▶ Exercise details:
Filter the lines below, copying only those with the string "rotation".

▶ Recorded data:
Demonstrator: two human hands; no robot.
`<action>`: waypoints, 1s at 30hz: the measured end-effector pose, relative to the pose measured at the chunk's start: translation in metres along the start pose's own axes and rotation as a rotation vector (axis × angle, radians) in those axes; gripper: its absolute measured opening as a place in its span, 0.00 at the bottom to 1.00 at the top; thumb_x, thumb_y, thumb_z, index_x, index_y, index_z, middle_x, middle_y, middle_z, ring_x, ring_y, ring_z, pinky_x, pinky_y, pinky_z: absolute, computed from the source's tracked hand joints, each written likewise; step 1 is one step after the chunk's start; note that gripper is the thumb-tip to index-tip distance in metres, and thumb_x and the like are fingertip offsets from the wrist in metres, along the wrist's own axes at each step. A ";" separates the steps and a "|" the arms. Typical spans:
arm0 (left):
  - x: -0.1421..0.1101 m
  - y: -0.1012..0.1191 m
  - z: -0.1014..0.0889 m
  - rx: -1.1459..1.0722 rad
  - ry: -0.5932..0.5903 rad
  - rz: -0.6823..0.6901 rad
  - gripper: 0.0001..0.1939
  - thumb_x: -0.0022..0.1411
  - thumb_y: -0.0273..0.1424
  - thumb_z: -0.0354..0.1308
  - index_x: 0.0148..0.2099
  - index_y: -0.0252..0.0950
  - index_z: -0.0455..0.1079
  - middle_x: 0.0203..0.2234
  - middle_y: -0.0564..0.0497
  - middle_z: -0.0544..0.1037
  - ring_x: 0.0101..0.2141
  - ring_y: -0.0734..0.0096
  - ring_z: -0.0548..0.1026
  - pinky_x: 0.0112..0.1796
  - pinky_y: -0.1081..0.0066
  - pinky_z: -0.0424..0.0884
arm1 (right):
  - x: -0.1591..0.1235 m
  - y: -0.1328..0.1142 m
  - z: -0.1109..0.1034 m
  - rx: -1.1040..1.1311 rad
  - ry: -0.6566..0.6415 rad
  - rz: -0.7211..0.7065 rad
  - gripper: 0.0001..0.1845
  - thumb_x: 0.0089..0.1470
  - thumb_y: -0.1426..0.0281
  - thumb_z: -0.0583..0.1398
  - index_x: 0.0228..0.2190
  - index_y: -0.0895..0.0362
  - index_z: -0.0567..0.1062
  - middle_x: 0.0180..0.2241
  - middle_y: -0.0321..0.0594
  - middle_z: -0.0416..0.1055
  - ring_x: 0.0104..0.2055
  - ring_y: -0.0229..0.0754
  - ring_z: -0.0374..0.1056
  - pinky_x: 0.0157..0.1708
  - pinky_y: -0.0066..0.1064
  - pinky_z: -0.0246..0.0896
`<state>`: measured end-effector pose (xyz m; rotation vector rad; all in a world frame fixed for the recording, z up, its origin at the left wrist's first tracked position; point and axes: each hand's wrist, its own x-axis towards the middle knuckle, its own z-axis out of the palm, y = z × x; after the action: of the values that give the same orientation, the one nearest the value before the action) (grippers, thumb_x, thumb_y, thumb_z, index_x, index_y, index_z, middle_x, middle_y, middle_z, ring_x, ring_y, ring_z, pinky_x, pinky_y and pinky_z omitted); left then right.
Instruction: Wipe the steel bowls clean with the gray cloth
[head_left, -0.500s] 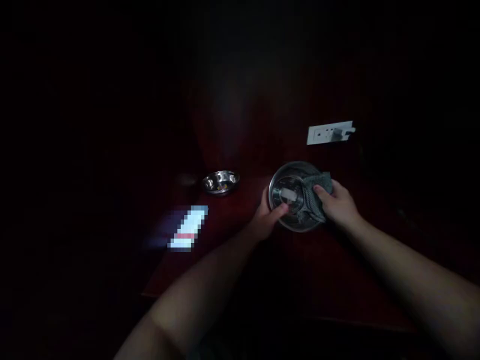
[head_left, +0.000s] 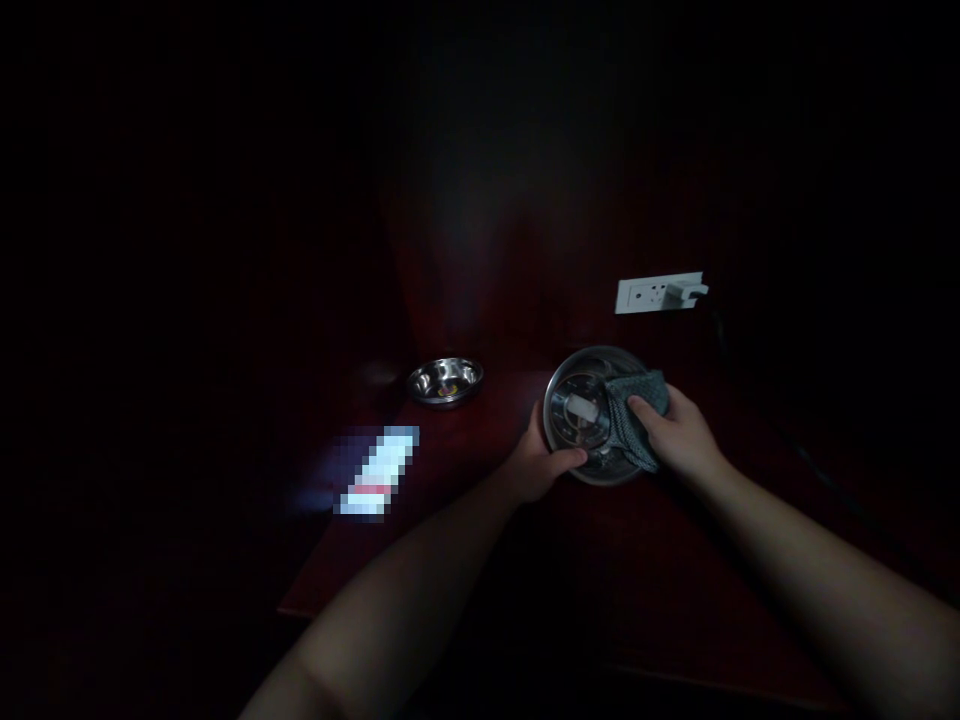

▶ Task result:
`<action>`: waypoints, 1s at 30hz: the measured end-effector pose, relative to the pose measured at the chunk's start: translation in metres along the start pose's own axes and rotation as a rotation vector (axis × angle, radians) in those axes; gripper: its absolute measured opening as a place in its span, 0.00 at the bottom to 1.00 at the top; thumb_x, thumb_y, thumb_z, index_x, index_y, index_z, middle_x, middle_y, middle_z, ring_x, ring_y, ring_z, pinky_x, pinky_y, pinky_z: absolute, computed from the source's tracked hand joints, each written likewise; step 1 is one step after the chunk's start; note that gripper is the thumb-tip to index-tip distance in metres, and thumb_x and the like are fingertip offsets from the wrist in metres, along the wrist's own axes at each step. A ";" separates the steps and a "|" the arms. Typical spans:
`<state>`: measured end-effector pose (xyz m; rotation vector rad; all in a world frame fixed for the recording, z up, its origin at the left wrist's first tracked position; point and axes: each hand's wrist, its own x-axis towards the middle knuckle, its own z-axis out of the palm, y = z × x; after the action: of the values that give the same orientation, the one nearest the value before the action) (grippers, thumb_x, thumb_y, thumb_z, index_x, index_y, index_z, middle_x, middle_y, middle_z, ring_x, ring_y, ring_z, pinky_x, pinky_y and pinky_z omitted); left then right.

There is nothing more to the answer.